## Input data
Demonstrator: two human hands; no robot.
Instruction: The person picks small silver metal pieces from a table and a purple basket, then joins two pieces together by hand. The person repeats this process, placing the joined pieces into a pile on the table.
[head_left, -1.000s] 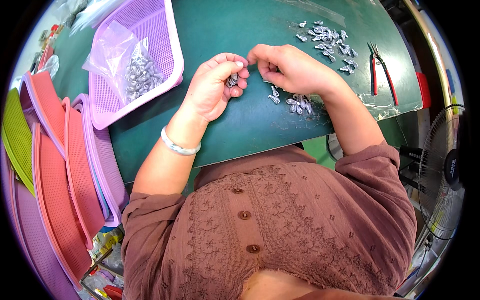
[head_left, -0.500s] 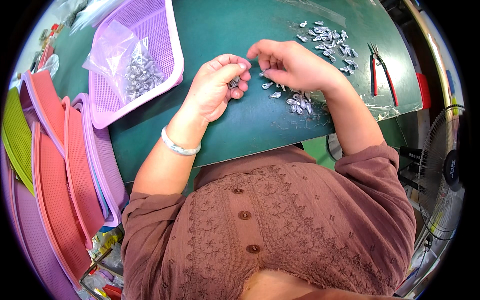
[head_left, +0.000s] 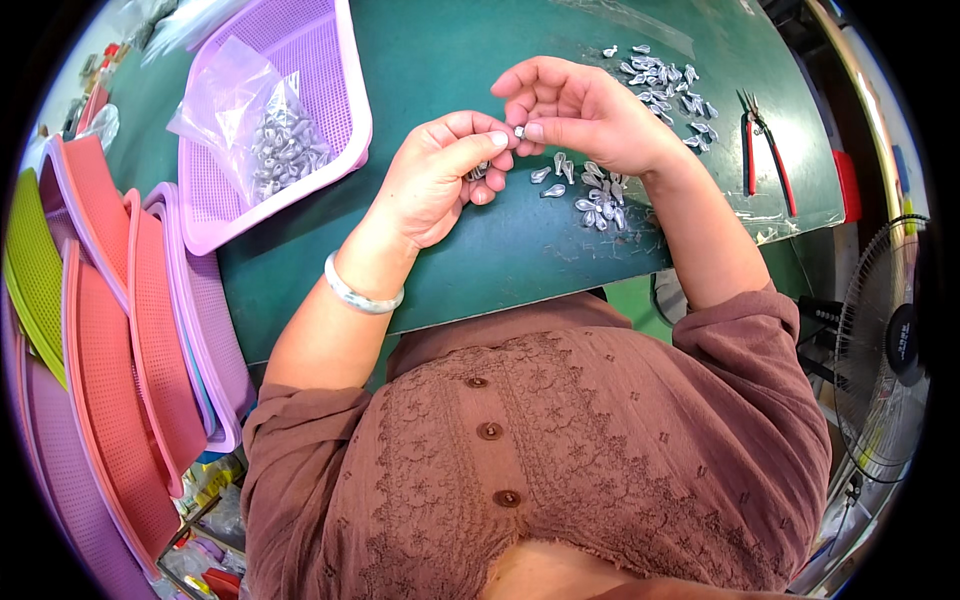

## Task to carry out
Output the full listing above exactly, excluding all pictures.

## Task answer
Demonstrator: two human hands; no robot.
Instruction: The person picks small silver metal pieces from a table and a purple basket, then joins two pieces together by hand. The person repeats this process, placing the joined pieces into a pile on the table.
[head_left, -1.000s] 
[head_left, -0.500s] 
[head_left, +0.000s] 

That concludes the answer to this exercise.